§ Instructions to follow: Filter the entries below down to the lines that hold "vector".

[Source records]

━━━━━━━━━━

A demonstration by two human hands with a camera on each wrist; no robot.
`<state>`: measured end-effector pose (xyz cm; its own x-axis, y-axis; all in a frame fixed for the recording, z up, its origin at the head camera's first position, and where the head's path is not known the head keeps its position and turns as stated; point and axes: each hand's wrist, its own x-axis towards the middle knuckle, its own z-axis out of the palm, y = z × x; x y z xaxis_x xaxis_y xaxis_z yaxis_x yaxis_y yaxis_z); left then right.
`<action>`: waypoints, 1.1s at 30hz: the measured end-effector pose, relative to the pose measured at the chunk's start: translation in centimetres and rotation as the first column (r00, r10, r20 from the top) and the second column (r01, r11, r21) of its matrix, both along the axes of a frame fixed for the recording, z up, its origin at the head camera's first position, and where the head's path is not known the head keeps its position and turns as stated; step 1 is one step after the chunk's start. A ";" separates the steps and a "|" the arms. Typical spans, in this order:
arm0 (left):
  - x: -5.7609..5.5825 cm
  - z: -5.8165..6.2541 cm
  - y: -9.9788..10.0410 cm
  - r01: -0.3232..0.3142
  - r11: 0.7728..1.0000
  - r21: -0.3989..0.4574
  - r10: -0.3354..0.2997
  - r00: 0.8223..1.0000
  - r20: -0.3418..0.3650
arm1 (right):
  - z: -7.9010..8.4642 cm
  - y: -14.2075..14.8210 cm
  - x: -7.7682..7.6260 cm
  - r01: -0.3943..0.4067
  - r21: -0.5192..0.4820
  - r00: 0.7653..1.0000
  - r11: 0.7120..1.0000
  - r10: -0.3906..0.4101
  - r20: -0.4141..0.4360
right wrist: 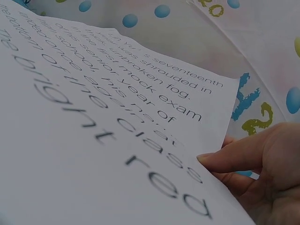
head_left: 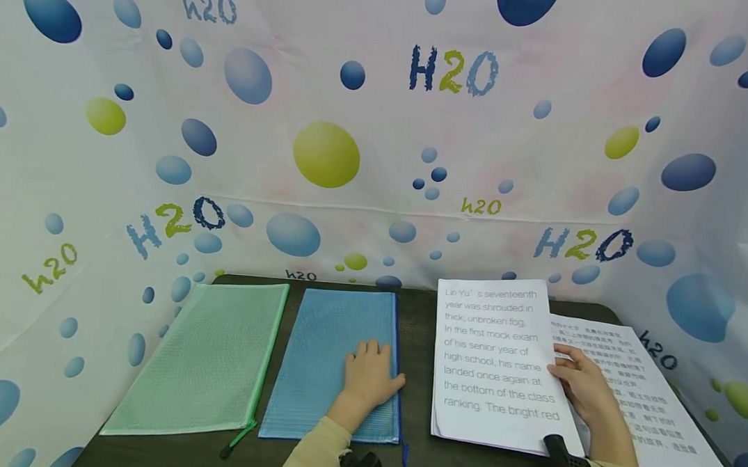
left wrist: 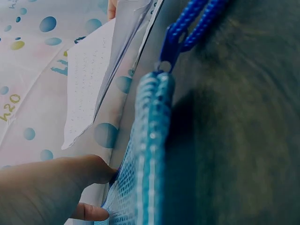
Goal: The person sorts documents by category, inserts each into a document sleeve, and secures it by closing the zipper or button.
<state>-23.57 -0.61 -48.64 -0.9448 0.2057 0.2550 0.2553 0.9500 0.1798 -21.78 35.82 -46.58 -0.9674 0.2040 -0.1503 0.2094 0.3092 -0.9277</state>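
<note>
My right hand (head_left: 587, 385) pinches the right edge of a white sheet with large English print (head_left: 496, 364), thumb on top and fingers beneath. In the right wrist view the thumb (right wrist: 229, 157) presses on that printed sheet (right wrist: 93, 126), which bends upward at this edge. My left hand (head_left: 370, 376) rests with spread fingers on a blue mesh zip pouch (head_left: 312, 356), near its right edge. The left wrist view shows the pouch's edge (left wrist: 152, 150) close up, with the blue zipper cord (left wrist: 197, 23) at its corner.
A green mesh zip pouch (head_left: 205, 358) lies at the left of the dark table (head_left: 416, 416). Right of the English sheet lie papers with Chinese print (head_left: 655, 406), partly under my right hand. A patterned curtain (head_left: 373, 247) hangs behind and at both sides.
</note>
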 end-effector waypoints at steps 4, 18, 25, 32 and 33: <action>0.0 0.0 -0.1 0.004 1.000 0.024 -0.004 1.000 0.003 | 0.0 -0.3 0.0 -0.006 -0.004 1.000 1.000 0.006 0.005; -0.3 -0.4 0.1 0.002 0.992 0.128 0.001 1.000 -0.022 | 0.1 -1.0 -0.2 -0.037 -0.005 0.999 0.999 0.037 0.008; -0.5 -0.9 0.4 0.009 0.971 0.237 -0.008 1.000 -0.005 | 0.0 -1.1 -0.3 -0.041 0.005 0.999 0.999 0.041 0.016; -0.5 -1.0 0.5 0.018 0.961 0.277 -0.006 0.999 -0.045 | -0.2 -1.2 -0.4 -0.058 0.002 0.998 0.998 0.058 0.007; -0.5 -0.9 0.5 0.019 0.960 0.278 -0.002 0.998 -0.062 | -0.2 -1.2 -0.5 -0.060 0.003 0.998 0.998 0.060 0.004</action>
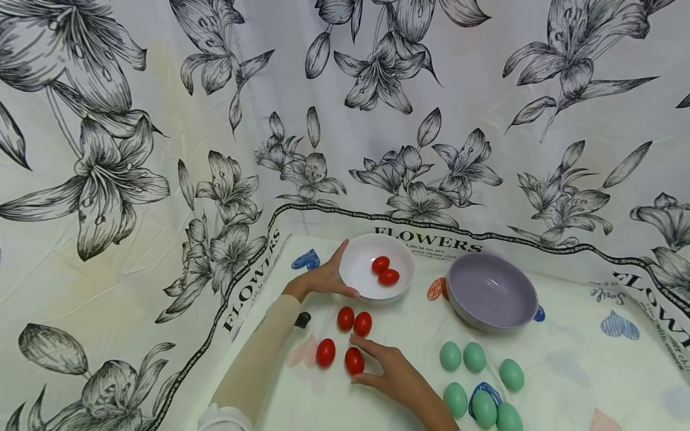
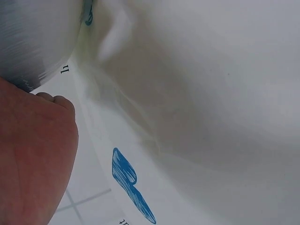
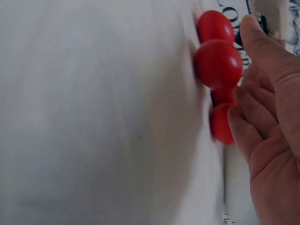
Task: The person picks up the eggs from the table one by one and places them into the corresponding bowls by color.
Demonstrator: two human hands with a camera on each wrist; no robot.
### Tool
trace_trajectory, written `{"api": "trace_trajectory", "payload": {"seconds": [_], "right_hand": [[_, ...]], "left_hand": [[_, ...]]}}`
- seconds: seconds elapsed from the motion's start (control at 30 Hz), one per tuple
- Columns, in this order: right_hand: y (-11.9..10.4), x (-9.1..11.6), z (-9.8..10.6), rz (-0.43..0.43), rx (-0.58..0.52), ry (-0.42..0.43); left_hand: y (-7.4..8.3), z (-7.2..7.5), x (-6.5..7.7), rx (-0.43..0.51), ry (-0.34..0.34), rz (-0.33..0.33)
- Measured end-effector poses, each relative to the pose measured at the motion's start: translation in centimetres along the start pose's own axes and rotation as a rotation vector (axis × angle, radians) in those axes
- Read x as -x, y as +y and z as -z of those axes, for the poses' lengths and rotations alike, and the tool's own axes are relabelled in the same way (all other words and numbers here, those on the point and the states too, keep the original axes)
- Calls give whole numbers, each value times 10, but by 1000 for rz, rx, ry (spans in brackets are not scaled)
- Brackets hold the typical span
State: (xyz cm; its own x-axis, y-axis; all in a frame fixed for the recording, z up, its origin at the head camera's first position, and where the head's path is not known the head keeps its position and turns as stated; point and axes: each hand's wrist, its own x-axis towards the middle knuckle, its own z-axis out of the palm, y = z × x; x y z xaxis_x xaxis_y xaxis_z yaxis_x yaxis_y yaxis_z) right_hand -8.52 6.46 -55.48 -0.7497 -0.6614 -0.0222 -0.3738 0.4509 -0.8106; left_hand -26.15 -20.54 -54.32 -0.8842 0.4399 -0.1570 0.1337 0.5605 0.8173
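My left hand (image 1: 323, 275) grips the left side of a white bowl (image 1: 353, 263), fingers along its far side and thumb toward the near side. Two red eggs (image 1: 380, 264) lie inside that bowl. In the left wrist view the same hand (image 2: 37, 145) is against the bowl's outer wall (image 2: 37, 42). My right hand (image 1: 396, 374) reaches over the cloth with thumb and fingers spread on either side of a red egg (image 1: 354, 361). The right wrist view shows that hand (image 3: 274, 126) beside several red eggs (image 3: 219, 64), with a gap between thumb and fingers.
A purple bowl (image 1: 493, 290) stands to the right of the white one. Several green eggs (image 1: 474, 357) lie on the cloth in front of it. More red eggs (image 1: 326, 353) are left of my right hand. A small black object (image 1: 303, 320) lies by the left forearm. A flower-printed curtain (image 1: 377, 149) rises behind.
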Motion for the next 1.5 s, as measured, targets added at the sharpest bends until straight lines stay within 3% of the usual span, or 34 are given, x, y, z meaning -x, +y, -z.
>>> {"api": "trace_trajectory", "payload": {"seconds": [0.2, 0.53, 0.83, 1.0, 1.13, 1.33, 1.5], "right_hand": [[6, -3, -6, 23, 11, -4], [19, -3, -13, 64, 44, 66], [9, -2, -8, -30, 50, 75], [-6, -4, 15, -37, -16, 130], [-16, -11, 45, 52, -56, 238], [-27, -41, 94, 142, 29, 419], [-39, -73, 130, 152, 96, 537]], "left_hand": [[-3, 0, 0, 13, 2, -8], [1, 1, 0, 8, 3, -14], [0, 0, 3, 13, 5, 17], [-2, 0, 0, 10, 8, 4], [-1, 0, -2, -5, 6, -5], [0, -1, -1, -6, 21, 19], [-1, -2, 0, 10, 18, 28]]}}
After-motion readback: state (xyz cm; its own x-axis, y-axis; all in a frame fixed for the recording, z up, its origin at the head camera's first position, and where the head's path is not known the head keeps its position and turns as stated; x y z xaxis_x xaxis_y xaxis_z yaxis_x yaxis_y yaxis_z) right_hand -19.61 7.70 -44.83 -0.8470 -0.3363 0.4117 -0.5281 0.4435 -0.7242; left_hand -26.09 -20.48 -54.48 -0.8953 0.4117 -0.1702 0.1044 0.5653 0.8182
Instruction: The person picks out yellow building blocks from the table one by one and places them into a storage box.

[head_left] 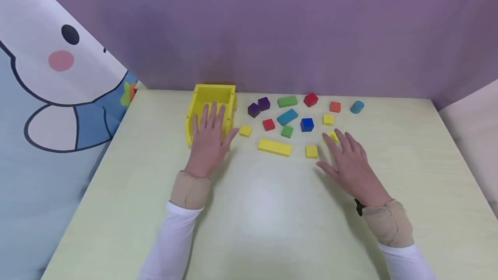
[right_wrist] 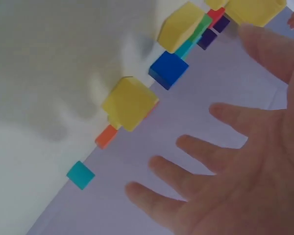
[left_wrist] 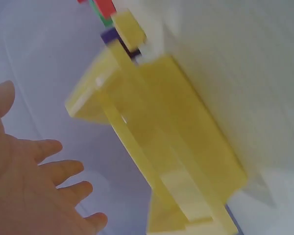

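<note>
My left hand (head_left: 210,139) is hovering flat, grip released, over open yellow wooden box (head_left: 212,111) at bench (head_left: 249,211) rear-left. My right hand (head_left: 350,163), grip released, is nearing small yellow cube (head_left: 332,136); best pinching cube's sides squarely, avoiding neighbours.

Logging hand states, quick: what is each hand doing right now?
Left hand: open, fingers straight, over the yellow box, holding nothing.
Right hand: open, fingers spread, by a yellow block, holding nothing.
</note>
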### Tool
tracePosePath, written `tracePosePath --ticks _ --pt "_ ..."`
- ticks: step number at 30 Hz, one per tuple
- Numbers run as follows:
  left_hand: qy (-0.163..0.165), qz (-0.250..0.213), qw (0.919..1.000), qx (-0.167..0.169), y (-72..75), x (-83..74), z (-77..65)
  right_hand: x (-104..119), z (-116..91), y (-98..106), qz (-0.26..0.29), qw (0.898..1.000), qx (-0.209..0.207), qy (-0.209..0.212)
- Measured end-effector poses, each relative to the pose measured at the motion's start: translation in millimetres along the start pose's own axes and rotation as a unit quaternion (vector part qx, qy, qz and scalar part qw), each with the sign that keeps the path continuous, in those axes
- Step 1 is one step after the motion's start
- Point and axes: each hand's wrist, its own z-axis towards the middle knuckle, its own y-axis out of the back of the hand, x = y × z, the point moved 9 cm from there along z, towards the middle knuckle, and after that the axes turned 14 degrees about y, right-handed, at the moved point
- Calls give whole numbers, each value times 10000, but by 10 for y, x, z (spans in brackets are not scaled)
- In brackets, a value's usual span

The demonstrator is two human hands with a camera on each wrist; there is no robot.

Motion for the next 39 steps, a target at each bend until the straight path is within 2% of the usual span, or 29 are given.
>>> tracePosePath --ticks 7,14,21,27,34,39 --pt "232 -339 9991 -111 86 297 144 10 -6 -59 -311 9990 155 275" --pt "417 -334 9985 -123 90 508 263 16 -12 -91 -188 9987 350 333" --pt "607 -370 9971 -277 96 673 332 -7 -15 -73 -191 9992 220 269" --pt "904 -496 9941 -345 86 830 353 -52 3 -65 -149 9995 21 261" --pt "1184 -681 9906 -40 1 926 354 -118 57 -44 -246 9995 -135 155" --pt "1091 -684 9915 -165 5 917 366 -161 144 -81 -203 9997 -2 118"
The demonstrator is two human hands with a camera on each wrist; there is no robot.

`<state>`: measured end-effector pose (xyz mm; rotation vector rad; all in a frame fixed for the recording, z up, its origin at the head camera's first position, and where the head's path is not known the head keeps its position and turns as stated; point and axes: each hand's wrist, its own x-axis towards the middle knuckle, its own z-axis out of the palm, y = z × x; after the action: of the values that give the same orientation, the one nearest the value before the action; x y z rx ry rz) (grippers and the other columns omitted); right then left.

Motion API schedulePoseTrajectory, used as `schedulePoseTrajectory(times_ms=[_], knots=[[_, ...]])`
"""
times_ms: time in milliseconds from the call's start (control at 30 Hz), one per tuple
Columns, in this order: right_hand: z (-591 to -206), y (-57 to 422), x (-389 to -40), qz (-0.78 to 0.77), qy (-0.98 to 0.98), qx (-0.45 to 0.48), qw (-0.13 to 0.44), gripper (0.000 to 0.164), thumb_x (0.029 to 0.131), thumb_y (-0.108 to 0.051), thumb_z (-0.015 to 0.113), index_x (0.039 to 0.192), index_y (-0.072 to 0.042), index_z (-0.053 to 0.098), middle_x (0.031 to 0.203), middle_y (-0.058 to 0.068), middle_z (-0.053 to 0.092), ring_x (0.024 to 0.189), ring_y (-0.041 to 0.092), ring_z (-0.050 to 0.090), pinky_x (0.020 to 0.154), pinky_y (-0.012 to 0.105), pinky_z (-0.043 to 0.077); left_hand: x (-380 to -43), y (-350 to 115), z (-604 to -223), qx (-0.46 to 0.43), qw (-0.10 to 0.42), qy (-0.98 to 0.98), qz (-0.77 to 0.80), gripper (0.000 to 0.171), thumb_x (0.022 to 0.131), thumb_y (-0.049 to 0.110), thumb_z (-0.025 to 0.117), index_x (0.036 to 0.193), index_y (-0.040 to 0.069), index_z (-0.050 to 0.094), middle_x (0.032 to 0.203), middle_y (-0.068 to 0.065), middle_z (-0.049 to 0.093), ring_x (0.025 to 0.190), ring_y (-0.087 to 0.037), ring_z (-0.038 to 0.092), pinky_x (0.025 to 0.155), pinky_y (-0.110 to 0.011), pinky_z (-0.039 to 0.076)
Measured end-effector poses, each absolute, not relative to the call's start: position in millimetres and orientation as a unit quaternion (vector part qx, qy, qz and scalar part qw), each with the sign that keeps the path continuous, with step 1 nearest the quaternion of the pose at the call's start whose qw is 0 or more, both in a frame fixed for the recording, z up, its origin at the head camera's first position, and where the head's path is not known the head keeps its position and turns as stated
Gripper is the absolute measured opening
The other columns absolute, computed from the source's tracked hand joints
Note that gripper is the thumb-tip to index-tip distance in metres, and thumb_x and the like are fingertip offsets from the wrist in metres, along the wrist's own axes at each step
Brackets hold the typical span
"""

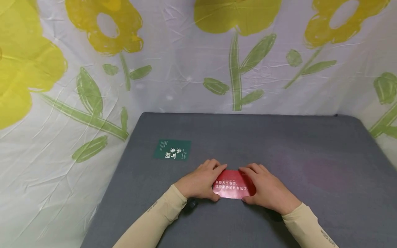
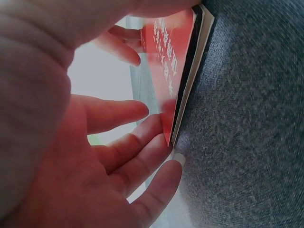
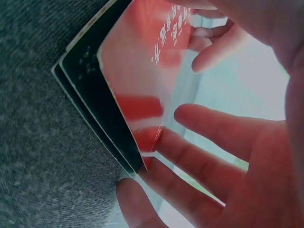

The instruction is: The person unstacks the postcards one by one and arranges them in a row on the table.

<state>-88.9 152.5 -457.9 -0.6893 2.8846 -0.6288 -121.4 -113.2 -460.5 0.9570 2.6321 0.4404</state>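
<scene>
A small stack of cards lies between my two hands, topped by a glossy red card [image 1: 230, 193] with white lettering. My left hand [image 1: 200, 181] grips the stack's left end, thumb at the near edge and fingers at the far edge. My right hand [image 1: 270, 189] holds the right end the same way. Under the red card, dark cards [image 3: 88, 78] stick out unevenly in the right wrist view. From the left wrist, the red card [image 2: 166, 61] slants above the pale and black edges beneath it, close over the grey cloth.
A dark green card [image 1: 162, 155] with white lettering lies flat at the left of the grey table [image 1: 248, 137]. A small dark object [image 1: 192, 204] shows by the left wrist. White curtains [image 1: 173, 69] with yellow flowers border the table's back and sides.
</scene>
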Motion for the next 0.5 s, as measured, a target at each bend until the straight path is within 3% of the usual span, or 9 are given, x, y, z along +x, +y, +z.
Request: schedulePoseTrajectory(times_ms=[500], knots=[[-459.5,153.7,-88.2,-0.213,0.948,-0.233,0.05,0.087,0.07,-0.031,0.099,0.146,-0.01,0.063,0.136,0.001,0.065,0.127,0.026,0.058,0.102,0.05,0.059,-118.8,-112.3,-458.7,0.332,0.161,0.917,0.149,0.102,0.079,0.038,0.092,0.165,0.012,0.043,0.142,-0.002,0.051,0.13,-0.018,0.047,0.112,-0.032,0.05]])
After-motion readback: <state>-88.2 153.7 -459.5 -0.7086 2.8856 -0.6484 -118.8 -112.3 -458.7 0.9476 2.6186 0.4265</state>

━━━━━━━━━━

§ The answer:
- Measured end-effector poses, each relative to the pose measured at the motion's start: translation in centimetres along the start pose's own axes and rotation as a rotation vector (axis × angle, radians) in those axes
- Measured end-effector poses, each relative to the pose measured at the motion's start: translation in millimetres along the start pose's own axes and rotation as a unit quaternion (vector part qx, qy, qz and scalar part qw), each with the sign that keeps the path continuous, in those axes
`<state>`: measured end-effector pose (xyz mm; rotation vector rad; all in a frame fixed for the recording, z up, its origin at the head camera's first position, and where the head's path is not known the head keeps its position and turns as stated; point and axes: each hand's wrist, its own x-axis towards the middle knuckle, its own z-axis out of the palm, y = z × x; after the action: of the values that give the same orientation, the one nearest the value before the action; x y z rx ry rz) (grippers and the other columns omitted); right then left.
Measured end-effector poses, each absolute, not relative to the call's start: position in millimetres and orientation as a unit quaternion (vector part qx, qy, qz and scalar part qw), each with the sign that keeps the path continuous, with step 1 nearest the quaternion of the pose at the call's start whose qw is 0 or more, both in a frame fixed for the recording, z up, its origin at the head camera's first position, and where the head's path is not known the head keeps its position and turns as stated

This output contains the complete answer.